By mwoolgar 5 Oct 2010 [0 Comments | 377 views]
Related articles
First of all she tried to sell the yen. Now Japan has tried a new approach to encourage the yen to fall in price, and this time the US can’t complain. The central bank of the land of the rising sun is set to go out and print a further 5 trillion yen, or 60 billion US dollars, via that old favourite, quantitative easing.
She has also slashed interest rates all the way from 0.1 per cent to zero per cent.
It is a little hard to believe the cut in interest rates will make much difference.
But the new round of QE probably marks the opening gambit in a global round of new QE; the Fed and the Bank of England will probably follow suit.

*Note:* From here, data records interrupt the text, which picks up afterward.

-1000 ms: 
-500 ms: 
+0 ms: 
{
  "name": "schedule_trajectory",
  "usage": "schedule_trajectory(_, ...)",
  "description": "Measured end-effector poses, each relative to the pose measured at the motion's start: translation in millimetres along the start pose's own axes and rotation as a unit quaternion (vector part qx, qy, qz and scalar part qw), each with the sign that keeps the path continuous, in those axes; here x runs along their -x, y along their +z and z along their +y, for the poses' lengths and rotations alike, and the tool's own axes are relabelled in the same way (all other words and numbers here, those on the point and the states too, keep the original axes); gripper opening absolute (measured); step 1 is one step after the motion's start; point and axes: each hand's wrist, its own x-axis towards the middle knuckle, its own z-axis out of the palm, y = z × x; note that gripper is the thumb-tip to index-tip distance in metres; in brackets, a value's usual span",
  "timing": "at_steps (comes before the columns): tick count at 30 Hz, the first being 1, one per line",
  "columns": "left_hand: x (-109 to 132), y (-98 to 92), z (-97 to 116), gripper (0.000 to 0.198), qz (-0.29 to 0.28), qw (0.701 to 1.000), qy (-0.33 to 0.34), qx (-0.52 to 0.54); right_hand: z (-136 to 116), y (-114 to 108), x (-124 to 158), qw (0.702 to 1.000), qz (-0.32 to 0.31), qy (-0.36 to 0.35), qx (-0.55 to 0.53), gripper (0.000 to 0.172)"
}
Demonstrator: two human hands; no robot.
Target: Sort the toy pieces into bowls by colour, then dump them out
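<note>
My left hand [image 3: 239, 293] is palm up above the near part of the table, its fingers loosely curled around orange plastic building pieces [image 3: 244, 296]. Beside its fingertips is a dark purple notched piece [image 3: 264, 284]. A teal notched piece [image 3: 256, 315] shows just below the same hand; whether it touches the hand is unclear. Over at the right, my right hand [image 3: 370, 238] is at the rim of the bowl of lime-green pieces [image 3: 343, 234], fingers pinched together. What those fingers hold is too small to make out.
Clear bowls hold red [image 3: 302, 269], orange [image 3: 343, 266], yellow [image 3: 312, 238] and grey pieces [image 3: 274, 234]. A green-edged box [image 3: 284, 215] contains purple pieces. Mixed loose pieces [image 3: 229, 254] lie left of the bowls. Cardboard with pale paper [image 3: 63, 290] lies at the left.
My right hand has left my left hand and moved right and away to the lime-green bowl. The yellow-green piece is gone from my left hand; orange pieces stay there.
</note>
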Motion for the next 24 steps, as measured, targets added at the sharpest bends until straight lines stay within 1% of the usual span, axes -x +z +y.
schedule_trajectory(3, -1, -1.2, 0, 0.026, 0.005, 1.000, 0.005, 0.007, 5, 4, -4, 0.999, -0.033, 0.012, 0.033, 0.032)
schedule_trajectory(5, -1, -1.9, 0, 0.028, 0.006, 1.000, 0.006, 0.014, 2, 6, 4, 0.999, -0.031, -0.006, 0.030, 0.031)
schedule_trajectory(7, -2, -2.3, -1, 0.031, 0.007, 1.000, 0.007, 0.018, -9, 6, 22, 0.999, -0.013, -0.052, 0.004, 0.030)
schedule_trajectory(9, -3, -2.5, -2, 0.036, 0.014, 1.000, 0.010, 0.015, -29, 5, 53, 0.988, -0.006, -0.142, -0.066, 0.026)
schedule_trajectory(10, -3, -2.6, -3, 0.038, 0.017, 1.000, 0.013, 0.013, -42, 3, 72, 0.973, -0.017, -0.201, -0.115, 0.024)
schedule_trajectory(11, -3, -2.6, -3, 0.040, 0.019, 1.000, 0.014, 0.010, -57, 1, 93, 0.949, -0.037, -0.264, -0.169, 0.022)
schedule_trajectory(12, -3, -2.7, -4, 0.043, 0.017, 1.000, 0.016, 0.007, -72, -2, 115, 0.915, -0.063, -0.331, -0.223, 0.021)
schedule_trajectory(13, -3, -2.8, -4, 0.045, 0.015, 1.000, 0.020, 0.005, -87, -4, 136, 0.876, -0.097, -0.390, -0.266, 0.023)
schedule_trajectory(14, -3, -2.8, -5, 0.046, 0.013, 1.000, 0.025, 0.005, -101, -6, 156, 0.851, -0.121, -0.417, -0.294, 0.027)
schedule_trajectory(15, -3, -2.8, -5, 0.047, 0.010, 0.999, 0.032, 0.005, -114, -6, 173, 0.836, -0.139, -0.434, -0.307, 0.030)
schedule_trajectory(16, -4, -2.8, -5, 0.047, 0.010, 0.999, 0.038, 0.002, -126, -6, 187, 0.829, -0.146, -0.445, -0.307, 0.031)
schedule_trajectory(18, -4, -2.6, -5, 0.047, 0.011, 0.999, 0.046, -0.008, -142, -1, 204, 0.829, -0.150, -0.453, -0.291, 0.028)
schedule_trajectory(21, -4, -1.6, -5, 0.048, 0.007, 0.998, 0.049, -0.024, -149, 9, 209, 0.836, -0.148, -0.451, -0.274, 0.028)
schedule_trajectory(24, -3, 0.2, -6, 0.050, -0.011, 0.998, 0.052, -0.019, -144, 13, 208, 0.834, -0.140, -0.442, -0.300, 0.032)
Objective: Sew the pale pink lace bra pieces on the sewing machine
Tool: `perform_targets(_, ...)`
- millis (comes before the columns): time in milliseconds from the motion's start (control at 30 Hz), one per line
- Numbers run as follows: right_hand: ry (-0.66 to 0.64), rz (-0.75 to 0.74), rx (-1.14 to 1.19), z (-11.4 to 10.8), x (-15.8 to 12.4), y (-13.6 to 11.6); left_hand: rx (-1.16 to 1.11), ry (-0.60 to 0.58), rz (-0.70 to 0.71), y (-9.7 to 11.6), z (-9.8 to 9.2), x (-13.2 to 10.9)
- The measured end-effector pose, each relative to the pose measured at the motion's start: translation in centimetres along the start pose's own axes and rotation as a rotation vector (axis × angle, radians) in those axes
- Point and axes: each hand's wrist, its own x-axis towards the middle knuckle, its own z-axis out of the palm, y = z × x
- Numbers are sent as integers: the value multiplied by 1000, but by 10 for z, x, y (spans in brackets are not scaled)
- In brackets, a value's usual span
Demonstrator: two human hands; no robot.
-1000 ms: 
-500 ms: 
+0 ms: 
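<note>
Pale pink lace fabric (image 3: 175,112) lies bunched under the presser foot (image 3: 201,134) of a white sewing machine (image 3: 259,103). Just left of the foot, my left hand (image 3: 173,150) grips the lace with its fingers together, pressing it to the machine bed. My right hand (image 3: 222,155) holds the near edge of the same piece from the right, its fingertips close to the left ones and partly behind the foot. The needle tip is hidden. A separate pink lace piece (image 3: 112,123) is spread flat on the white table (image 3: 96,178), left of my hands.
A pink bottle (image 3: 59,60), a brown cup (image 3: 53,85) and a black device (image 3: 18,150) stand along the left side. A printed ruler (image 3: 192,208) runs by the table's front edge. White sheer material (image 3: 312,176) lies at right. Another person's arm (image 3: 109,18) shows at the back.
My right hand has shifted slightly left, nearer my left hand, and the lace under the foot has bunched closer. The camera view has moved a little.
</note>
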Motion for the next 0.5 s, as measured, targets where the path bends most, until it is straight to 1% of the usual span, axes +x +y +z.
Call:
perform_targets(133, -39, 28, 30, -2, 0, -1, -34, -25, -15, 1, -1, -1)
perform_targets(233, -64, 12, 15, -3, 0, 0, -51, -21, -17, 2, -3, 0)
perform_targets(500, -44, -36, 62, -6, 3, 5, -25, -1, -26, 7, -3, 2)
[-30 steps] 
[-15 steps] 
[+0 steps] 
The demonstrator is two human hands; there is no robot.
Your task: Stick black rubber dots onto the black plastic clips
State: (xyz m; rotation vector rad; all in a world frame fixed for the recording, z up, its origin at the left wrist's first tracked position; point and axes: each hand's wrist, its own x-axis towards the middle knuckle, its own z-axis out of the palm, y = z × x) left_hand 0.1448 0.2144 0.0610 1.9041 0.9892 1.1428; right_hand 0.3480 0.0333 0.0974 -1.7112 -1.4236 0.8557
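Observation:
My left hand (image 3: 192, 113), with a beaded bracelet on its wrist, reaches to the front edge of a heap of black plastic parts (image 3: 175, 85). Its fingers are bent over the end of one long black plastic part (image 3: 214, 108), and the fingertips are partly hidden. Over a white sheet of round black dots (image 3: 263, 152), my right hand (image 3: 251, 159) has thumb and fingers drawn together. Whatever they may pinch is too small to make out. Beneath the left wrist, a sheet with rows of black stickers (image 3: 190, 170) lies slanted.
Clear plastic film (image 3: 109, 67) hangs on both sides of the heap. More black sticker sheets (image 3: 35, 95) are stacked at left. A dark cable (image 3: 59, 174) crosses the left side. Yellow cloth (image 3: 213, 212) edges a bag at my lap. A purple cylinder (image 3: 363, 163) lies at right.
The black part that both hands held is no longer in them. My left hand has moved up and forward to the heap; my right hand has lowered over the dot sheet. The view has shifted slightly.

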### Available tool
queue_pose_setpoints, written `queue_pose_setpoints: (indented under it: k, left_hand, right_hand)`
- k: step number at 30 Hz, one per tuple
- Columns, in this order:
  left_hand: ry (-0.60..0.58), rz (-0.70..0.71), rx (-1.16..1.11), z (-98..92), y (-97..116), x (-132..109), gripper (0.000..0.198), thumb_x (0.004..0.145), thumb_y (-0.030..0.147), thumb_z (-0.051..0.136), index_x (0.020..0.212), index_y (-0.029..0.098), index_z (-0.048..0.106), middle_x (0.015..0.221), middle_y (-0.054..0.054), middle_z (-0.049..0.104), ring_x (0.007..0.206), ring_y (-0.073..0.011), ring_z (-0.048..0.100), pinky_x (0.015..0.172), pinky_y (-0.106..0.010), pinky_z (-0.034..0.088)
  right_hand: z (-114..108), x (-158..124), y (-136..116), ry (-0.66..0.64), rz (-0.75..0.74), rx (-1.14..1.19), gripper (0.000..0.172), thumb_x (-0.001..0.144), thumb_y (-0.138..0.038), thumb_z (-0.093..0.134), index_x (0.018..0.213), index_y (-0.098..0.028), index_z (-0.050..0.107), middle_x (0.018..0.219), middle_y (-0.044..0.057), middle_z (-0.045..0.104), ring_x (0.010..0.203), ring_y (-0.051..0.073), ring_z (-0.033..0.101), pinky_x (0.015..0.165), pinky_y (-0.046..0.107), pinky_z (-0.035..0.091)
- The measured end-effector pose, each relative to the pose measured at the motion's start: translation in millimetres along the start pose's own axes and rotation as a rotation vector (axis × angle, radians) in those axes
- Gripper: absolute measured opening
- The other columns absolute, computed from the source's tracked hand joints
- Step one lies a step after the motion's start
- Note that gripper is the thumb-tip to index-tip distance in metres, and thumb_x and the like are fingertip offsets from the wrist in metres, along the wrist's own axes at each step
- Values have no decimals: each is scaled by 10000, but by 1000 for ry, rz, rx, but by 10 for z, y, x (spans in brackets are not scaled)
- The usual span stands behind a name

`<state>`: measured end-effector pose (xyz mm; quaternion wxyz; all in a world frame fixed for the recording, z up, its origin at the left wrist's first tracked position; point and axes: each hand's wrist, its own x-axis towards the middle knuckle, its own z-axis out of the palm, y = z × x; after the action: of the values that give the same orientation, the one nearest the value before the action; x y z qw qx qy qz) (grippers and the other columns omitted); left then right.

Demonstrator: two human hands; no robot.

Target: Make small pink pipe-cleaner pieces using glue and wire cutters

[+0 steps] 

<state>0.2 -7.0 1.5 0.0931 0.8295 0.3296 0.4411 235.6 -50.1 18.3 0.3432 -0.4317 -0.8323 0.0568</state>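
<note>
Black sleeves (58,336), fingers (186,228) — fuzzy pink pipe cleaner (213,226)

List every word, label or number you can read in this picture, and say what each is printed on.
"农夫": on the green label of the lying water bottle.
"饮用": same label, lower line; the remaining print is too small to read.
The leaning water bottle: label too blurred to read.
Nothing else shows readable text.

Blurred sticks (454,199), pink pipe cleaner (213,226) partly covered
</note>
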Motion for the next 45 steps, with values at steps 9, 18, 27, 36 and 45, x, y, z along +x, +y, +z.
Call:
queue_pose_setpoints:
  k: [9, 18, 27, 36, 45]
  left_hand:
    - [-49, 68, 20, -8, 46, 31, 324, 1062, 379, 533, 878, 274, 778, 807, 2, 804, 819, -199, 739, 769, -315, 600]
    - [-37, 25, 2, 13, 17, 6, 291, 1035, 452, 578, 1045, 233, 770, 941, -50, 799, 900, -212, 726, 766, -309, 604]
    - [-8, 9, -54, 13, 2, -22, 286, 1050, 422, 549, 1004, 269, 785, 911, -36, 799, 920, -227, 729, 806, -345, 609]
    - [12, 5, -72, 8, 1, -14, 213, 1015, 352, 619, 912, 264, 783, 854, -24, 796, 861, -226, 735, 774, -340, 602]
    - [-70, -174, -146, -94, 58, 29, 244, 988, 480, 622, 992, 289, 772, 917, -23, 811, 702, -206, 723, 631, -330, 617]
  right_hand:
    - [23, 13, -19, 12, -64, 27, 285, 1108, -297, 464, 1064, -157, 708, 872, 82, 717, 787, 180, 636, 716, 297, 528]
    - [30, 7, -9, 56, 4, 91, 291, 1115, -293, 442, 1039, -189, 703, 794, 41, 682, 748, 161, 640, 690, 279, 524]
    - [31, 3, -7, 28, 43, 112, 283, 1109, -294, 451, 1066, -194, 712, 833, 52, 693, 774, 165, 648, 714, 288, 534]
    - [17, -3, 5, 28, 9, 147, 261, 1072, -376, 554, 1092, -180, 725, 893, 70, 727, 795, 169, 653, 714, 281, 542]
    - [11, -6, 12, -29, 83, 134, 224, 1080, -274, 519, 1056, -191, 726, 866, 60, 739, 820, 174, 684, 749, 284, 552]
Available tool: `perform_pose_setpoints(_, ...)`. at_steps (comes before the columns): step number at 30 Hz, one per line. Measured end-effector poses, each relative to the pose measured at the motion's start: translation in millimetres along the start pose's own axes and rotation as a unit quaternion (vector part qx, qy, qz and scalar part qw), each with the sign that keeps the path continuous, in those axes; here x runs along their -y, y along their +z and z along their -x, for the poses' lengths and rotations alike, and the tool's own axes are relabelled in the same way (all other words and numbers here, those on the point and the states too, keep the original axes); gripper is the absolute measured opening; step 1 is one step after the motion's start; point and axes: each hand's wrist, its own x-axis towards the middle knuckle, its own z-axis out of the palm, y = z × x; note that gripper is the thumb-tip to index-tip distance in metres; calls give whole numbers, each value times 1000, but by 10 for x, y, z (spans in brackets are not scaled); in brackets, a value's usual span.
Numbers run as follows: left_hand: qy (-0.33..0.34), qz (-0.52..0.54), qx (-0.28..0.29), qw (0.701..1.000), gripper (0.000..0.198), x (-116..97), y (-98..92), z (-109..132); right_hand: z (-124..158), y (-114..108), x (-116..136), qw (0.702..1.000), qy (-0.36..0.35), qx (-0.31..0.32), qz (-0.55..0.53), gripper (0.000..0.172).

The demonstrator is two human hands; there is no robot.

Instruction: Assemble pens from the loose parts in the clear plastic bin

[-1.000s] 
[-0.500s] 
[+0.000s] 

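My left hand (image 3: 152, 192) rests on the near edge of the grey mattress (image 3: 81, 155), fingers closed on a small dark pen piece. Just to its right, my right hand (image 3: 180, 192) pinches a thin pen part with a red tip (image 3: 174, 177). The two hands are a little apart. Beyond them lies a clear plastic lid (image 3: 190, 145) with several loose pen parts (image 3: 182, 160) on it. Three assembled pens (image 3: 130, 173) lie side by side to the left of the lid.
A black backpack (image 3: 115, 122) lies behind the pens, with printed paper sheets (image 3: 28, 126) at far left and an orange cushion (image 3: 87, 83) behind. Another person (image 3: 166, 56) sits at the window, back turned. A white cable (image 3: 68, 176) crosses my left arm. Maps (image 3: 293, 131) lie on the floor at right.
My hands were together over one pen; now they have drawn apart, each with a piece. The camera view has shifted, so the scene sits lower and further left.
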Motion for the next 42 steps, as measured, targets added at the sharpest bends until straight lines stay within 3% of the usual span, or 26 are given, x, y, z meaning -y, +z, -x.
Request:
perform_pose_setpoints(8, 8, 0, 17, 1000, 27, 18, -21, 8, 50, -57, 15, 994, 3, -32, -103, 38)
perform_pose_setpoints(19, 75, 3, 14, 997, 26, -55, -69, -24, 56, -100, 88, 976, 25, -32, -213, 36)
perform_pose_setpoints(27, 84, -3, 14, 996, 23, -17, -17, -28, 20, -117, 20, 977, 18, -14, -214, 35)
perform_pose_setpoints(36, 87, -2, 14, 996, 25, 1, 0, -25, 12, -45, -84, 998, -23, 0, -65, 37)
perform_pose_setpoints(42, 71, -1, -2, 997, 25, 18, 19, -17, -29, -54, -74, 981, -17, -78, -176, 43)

Meanwhile, China comes under more flack than ever for keeping the yuan cheap. It is all a part of the “international currency war” that Brazil’s finance minister referred to last week.
Of course the Eurozone is steadfastly refusing to play the game. No QE or currency manipulation there. But then she doesn’t need to. Thanks to the region’s indebted countries the euro is dirt cheap. And Germany, the one country in the world where the case for a more expensive currency is clear cut, is riding the great export wave.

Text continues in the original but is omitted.